Ou impura mesmo. Uma sére de objetos em sequência (escrever, alt-tab, ver outro email, ir buscar café, perguntar algo para a chefe, comer, dormir, fazer cocô... se cada objeto vira um foco, e em geral para fazer estas coisas bem, em geral precisamos de um foco, então é impura. Na medida em que treinamos flexibilidade (trocar o foco sem perturbação), vamos ganhando familiaridade com a shamata pura. Isso só serve para que percebamos que a shamata formal é essencial até mesmo para viver melhor. A meditação não implica em não pensar, mas, aprender a pensar de forma a ver as coisas como são e trazer benefício aos seres?
Existem meditações (práticas formais de cultivo de boas qualidades e eliminação de aflições) onde pensar coerentemente é o foco. São muito necessárias quando se começa a praticar. Depois meditação não tem nada a ver com o processo de pensamento, seja porque, no caso de shamata, ele atrapalha o foco, seja porque, no caso de meditações mais sofisticadas, ele pode acontecer, mas não é o foco. Reconhecer as coisas como elas são não exige pensamento, e nem mesmo trazer benefício—é possível trazer benefício com e sem pensamento. O melhor é não haver nenhuma fixação com relação ao processo de pensamento, ele normalmente é aflitivo, mas ele pode ser positivo—ou seja, ele não tem nenhum status separado, melhor ou pior, do que qualquer outro fenômeno. Uma pessoa que senta para meditar e fica a maior parte do tempo sem que surjam pensamentos, como é chamado este estado?

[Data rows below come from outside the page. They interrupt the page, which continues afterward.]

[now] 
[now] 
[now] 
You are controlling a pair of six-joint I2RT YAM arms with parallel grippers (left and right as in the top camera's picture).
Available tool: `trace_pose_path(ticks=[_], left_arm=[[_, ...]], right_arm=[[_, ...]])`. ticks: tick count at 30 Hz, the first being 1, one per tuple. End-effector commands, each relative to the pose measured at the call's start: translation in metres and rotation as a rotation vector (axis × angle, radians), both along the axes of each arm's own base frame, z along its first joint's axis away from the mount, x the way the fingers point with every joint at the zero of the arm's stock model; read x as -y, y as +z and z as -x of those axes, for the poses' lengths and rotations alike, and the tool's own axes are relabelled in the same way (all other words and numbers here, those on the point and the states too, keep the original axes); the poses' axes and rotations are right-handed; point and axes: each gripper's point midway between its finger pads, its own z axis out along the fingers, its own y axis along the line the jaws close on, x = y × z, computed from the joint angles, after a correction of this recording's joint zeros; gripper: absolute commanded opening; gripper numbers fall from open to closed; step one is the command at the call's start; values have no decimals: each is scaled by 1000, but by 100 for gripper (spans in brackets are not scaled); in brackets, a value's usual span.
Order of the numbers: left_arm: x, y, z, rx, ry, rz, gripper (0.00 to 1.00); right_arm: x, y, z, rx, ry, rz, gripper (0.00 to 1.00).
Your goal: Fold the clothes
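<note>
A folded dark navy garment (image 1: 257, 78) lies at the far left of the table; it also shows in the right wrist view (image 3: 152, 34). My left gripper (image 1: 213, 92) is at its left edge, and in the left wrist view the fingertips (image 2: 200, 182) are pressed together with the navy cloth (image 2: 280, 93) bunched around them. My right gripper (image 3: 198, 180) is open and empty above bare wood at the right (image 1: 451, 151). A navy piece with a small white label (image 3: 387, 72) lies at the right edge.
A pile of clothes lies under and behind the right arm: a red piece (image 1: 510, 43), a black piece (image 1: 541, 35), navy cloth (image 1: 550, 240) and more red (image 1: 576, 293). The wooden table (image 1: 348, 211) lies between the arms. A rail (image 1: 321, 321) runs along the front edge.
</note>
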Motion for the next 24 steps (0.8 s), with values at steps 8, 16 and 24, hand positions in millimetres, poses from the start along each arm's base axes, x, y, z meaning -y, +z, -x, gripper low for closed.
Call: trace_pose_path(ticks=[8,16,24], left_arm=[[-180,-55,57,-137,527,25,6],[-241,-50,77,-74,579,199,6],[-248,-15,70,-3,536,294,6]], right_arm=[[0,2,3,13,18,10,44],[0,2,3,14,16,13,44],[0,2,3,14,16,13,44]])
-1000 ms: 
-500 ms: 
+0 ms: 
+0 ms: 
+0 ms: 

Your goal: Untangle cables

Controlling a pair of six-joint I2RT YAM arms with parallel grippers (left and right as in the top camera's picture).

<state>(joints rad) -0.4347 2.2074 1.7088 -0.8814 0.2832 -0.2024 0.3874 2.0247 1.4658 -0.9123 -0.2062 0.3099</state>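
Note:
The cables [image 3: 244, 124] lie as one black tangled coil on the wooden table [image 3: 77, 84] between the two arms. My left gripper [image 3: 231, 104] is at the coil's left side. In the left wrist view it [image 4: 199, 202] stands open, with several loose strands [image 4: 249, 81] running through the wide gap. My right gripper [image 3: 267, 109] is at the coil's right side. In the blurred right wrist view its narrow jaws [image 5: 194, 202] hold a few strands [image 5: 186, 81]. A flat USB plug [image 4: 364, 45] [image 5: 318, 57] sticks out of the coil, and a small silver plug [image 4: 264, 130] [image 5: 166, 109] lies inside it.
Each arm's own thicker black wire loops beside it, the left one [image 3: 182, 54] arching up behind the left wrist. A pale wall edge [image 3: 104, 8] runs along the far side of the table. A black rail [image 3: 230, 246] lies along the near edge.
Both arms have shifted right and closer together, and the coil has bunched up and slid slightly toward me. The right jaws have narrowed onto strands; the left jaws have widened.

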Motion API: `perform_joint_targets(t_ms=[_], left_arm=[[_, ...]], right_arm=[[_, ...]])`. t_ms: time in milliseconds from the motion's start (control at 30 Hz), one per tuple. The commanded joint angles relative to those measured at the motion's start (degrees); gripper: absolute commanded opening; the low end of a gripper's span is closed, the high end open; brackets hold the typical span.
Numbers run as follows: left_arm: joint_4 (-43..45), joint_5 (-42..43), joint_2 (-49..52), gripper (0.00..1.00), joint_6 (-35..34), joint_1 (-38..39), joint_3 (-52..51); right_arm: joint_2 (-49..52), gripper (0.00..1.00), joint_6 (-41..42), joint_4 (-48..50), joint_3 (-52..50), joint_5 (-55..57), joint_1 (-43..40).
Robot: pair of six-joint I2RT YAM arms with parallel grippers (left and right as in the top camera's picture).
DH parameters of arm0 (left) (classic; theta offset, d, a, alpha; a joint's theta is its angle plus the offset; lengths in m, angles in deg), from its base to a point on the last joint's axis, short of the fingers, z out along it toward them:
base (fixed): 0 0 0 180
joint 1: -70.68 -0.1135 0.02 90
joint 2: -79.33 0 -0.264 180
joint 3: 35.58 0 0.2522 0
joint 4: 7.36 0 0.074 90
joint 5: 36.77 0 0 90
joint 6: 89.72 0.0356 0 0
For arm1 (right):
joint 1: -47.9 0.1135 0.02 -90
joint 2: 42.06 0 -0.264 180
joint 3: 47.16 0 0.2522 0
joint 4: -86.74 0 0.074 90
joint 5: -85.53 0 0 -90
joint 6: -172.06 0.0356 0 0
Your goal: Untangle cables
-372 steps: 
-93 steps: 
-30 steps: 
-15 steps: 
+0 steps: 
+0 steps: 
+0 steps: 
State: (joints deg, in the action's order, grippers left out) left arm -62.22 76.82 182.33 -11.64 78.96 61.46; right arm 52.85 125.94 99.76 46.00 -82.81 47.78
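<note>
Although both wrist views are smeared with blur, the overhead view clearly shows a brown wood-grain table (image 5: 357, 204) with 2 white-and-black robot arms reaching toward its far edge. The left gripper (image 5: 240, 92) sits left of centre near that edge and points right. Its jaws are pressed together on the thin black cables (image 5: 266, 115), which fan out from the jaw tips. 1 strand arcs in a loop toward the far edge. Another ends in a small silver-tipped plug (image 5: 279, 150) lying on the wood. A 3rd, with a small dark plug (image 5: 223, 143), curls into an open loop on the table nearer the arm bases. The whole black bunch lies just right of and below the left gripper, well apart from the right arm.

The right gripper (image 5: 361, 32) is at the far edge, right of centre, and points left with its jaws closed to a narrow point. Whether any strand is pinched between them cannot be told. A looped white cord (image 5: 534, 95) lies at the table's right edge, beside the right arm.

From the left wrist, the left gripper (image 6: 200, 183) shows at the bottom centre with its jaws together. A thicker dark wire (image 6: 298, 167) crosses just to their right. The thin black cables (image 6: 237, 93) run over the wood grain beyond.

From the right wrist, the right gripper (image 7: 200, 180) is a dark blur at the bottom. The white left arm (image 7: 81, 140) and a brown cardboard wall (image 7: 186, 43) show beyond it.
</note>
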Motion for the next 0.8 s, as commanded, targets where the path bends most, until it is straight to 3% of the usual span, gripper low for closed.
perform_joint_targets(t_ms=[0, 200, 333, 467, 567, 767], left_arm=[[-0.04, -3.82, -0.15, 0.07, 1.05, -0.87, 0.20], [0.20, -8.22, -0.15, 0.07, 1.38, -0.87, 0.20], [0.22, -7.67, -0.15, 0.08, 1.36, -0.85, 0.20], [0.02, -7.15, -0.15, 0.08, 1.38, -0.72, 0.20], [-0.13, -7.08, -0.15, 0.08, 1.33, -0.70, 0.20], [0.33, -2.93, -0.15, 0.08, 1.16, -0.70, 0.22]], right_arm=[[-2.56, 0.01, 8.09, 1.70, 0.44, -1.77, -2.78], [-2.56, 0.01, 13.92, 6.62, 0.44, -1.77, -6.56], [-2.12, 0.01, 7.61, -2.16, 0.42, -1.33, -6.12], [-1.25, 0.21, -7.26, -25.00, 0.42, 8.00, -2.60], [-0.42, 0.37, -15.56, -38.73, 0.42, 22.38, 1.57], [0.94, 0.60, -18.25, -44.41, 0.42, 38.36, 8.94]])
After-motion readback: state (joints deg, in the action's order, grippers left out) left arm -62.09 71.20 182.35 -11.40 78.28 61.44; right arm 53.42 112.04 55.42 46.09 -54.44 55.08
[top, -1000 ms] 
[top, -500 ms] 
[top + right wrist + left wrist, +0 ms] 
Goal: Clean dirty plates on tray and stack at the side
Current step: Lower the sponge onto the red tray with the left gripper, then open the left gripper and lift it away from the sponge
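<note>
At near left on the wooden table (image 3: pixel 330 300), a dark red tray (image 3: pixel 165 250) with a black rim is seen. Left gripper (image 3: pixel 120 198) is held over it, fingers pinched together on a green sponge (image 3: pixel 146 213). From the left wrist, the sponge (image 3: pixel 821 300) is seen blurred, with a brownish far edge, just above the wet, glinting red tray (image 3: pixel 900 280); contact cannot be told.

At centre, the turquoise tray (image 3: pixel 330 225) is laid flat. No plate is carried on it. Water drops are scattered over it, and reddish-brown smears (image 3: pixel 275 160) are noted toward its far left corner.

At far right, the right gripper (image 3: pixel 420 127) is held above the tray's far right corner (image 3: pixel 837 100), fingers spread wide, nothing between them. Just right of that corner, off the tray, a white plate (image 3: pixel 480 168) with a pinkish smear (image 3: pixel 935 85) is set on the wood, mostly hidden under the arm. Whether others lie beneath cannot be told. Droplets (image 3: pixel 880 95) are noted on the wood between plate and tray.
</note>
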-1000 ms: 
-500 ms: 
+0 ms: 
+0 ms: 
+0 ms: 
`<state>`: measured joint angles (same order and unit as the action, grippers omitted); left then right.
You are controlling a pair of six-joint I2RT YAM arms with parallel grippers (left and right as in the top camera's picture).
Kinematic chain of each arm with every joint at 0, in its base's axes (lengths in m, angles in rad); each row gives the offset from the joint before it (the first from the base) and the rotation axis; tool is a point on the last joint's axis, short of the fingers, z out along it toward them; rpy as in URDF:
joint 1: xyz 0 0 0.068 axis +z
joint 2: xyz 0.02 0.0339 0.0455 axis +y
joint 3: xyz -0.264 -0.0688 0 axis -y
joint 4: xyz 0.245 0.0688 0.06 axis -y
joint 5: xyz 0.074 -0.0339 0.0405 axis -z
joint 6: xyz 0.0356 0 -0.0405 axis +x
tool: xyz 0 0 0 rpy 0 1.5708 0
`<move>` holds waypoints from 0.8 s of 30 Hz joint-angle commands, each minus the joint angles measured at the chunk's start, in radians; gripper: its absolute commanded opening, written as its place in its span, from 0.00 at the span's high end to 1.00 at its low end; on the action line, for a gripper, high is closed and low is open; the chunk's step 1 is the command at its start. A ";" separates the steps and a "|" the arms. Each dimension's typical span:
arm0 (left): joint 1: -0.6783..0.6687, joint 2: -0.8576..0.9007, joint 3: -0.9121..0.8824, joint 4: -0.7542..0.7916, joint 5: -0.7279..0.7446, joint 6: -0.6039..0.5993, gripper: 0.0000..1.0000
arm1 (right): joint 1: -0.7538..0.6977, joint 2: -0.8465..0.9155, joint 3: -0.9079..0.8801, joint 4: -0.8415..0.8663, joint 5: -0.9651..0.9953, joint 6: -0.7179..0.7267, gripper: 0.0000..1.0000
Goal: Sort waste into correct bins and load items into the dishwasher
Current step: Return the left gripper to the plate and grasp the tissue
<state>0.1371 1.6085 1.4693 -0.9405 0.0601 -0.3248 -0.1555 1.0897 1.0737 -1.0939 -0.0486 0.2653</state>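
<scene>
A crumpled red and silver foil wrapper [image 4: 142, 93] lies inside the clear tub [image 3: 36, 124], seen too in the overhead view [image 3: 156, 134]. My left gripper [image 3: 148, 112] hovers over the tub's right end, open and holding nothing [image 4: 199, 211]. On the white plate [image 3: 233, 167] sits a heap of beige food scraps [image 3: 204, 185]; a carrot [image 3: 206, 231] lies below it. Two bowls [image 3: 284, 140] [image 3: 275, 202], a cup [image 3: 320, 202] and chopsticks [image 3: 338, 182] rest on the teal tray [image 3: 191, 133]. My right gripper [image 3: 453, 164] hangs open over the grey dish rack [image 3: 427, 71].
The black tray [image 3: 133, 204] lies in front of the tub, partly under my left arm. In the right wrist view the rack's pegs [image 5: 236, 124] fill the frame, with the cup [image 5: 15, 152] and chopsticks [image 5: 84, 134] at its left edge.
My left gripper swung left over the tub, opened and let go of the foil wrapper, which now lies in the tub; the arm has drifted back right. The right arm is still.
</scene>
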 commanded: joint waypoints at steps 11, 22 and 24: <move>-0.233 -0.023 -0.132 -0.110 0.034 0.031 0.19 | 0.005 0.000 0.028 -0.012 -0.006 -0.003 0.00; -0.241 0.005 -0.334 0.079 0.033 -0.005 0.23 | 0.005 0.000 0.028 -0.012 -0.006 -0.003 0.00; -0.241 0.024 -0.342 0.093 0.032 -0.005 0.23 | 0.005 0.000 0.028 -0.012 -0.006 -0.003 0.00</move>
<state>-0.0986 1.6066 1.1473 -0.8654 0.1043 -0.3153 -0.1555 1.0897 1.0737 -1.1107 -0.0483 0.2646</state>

A mera ausência de pensamentos indica uma fixação à não conceptualidade, o que leva a um renascimento como animal. Se ela estiver fazendo shamata, com um objeto ou sem um objeto, seguindo as instruções de seu professor, a ausência de pensamentos pode ocorrer, e ser um bom sinal de prática, mas nesse caso ela tem uma ocupação mental clara, que é a prática de shamata. Mesmo assim, mesmo considerando que essa não conceptualidade ocorra durante a prática de shamata, se essa prática não estiver vinculada a um caminho espiritual, ela só vai produzir um renascimento ou como um animal, ou, no máximo, como um deus mundano da forma ou da não forma, que são estados de grande perda de tempo e ignorância. É possível meditar ouvindo música clássica ou new age?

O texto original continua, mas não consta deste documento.